Work item: Repeat the full listing, word for word.

=== Data block ===

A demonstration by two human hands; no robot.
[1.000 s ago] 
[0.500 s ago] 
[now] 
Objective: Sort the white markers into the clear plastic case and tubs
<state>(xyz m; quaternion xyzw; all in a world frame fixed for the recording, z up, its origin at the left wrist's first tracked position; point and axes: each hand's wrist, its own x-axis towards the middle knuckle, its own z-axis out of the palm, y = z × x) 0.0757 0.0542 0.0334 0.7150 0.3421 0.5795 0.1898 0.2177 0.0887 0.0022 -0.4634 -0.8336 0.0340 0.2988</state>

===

Expected answer:
A demonstration by two human hands; no robot.
[1.000 s ago] 
[0.500 s ago] 
[now] 
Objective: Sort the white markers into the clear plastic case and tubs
<state>(xyz m; quaternion xyzw; all in a world frame fixed for the recording, z up, its origin at the left wrist's first tracked position; point and axes: each hand's wrist, its own x-axis towards the middle knuckle, its own z-axis out of the palm, y = z × x) 0.0757 0.0542 0.0334 0.7150 0.3421 0.5795 0.1898 0.2177 0.0887 0.0022 -0.4634 -0.8336 0.0340 0.2988</state>

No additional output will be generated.